House prices in Ireland fell by 0.3% in the first three months of the year

The average listed price nationwide in the first quarter of 2023 was €308,497.

HOUSE PRICES FELL slightly in the first three months of this year, according to the latest report from property website

The latest house price report shows that housing prices fell by 0.3% in the first quarter of the year. 

This is the first time in a decade that there was a first-quarter fall in listed prices. 

The average listed price nationwide in the first quarter of 2023 was €308,497, 2.7% above the same period in 2022 and 17% below the Celtic Tiger peak. 

During the first three months of the year, prices in Dublin were on average 0.4% lower than in the final three months of 2022, and in Cork city they were 0.5% lower.

In Limerick city, prices were stable quarter-on-quarter, while Galway and Waterford cities saw larger quarterly falls – of 1.5% and 0.8% respectively.

Outside the cities, prices in Leinster and in Connacht-Ulster fell by roughly half a percentage point, but they rose in Munster, by 0.6%.

The average list price and year-on-year change for major cities in Q1 2023 was:

  • Dublin City: €423,593 – up 1.5%
  • Cork City: €323,728 – up 1.2%
  • Galway City: €345,880 – up 2.5%
  • Limerick City: €248,881 – up 3.0%
  • Waterford City: €224,138 – up 2.2%
  • Rest of the country: €259,567 – up 3.7%

The number of homes available to buy on 1 March stood at just 13,000, up 30% on the same date last year but still significantly below the 2019 average of 24,200. 

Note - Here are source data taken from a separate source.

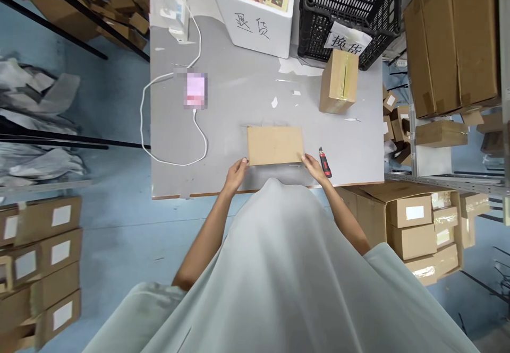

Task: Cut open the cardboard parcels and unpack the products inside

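Note:
Between my two hands is a flat-looking rectangle of plain brown cardboard (275,145), near the front edge of the grey table (231,98). My left hand (237,172) pinches its lower left corner. At the lower right corner, my right hand (313,167) grips it between thumb and fingers. Whether it is a closed box or a single sheet, I cannot tell. A red and black box cutter (325,162) lies just right of my right hand. Farther back on the right stands a taped cardboard box (339,82).
A white foam box (255,24) with small colourful packages and a black plastic crate (350,13) stand at the back. On the left, a white cable (145,109) loops around a blurred pink device (195,90) near a power strip (178,18). Stacked cartons (414,225) flank the table.

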Demonstrator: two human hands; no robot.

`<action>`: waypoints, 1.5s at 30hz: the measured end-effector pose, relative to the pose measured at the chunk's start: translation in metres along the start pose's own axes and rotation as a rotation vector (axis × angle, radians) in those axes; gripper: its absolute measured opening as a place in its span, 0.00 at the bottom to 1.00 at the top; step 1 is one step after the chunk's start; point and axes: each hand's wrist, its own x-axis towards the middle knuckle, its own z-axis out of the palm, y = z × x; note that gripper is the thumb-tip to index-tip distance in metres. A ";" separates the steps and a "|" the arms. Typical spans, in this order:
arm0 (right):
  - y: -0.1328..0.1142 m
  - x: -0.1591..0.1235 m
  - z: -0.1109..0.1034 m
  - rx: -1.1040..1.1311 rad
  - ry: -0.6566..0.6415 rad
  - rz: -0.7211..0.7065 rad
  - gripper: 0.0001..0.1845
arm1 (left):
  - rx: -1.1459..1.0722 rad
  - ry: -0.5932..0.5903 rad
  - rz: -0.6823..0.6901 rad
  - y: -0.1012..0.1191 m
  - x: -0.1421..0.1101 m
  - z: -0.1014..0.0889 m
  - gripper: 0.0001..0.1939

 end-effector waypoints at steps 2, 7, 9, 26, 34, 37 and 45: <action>0.006 -0.009 0.004 0.026 -0.006 0.057 0.53 | -0.007 -0.002 -0.034 -0.007 -0.005 -0.002 0.35; 0.006 -0.017 0.017 0.040 -0.042 0.086 0.59 | 0.001 -0.106 0.052 -0.006 -0.014 0.003 0.36; 0.001 -0.016 0.021 0.017 -0.050 0.045 0.55 | 0.013 -0.153 0.118 -0.002 -0.015 0.007 0.38; -0.062 -0.013 0.014 -0.210 0.281 -0.225 0.35 | 0.093 0.200 0.345 0.043 -0.018 -0.005 0.20; -0.044 -0.002 0.015 -0.149 0.263 -0.188 0.36 | 0.068 0.161 0.301 0.028 -0.002 -0.006 0.25; -0.034 0.003 0.008 -0.098 0.240 -0.125 0.36 | 0.038 0.102 0.282 0.020 0.003 -0.012 0.26; -0.008 0.012 0.006 -0.163 0.145 0.019 0.29 | 0.101 0.042 0.100 -0.006 0.017 -0.018 0.31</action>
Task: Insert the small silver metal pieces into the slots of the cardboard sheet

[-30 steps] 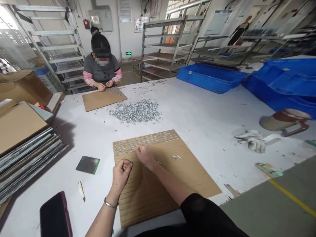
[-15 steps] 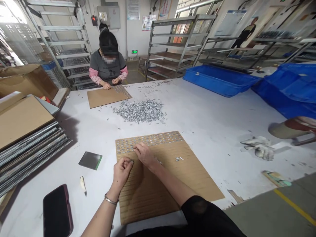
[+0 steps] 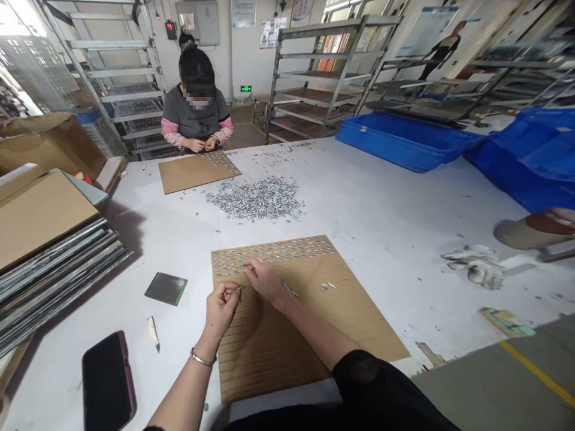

In all parts of the country, the rate at which availability has increased has slowed in recent months.

Commenting on the report, author Ronan Lyons, economist at Trinity College Dublin, said: “The change in market conditions over the last 12 months is clear from the figures in this latest House Price Report.

“A year ago, double-digit inflation in housing prices was still prevalent across much of the country. Now, very few markets are seeing prices more than a percentage point or two higher than a year ago – and those increases largely reflect increases seen March-June last year.”

Lyons said that “while demand has weakened, the post-covid recovery in supply also appears to be weakening, in both new and second-hand segments”.

“Thus, while this year is unlikely to bring any substantial increases in housing prices, underlying issues stemming from housing shortages will persist.”

Note: Journal Media Ltd has shareholders in common with publisher Distilled Media Group.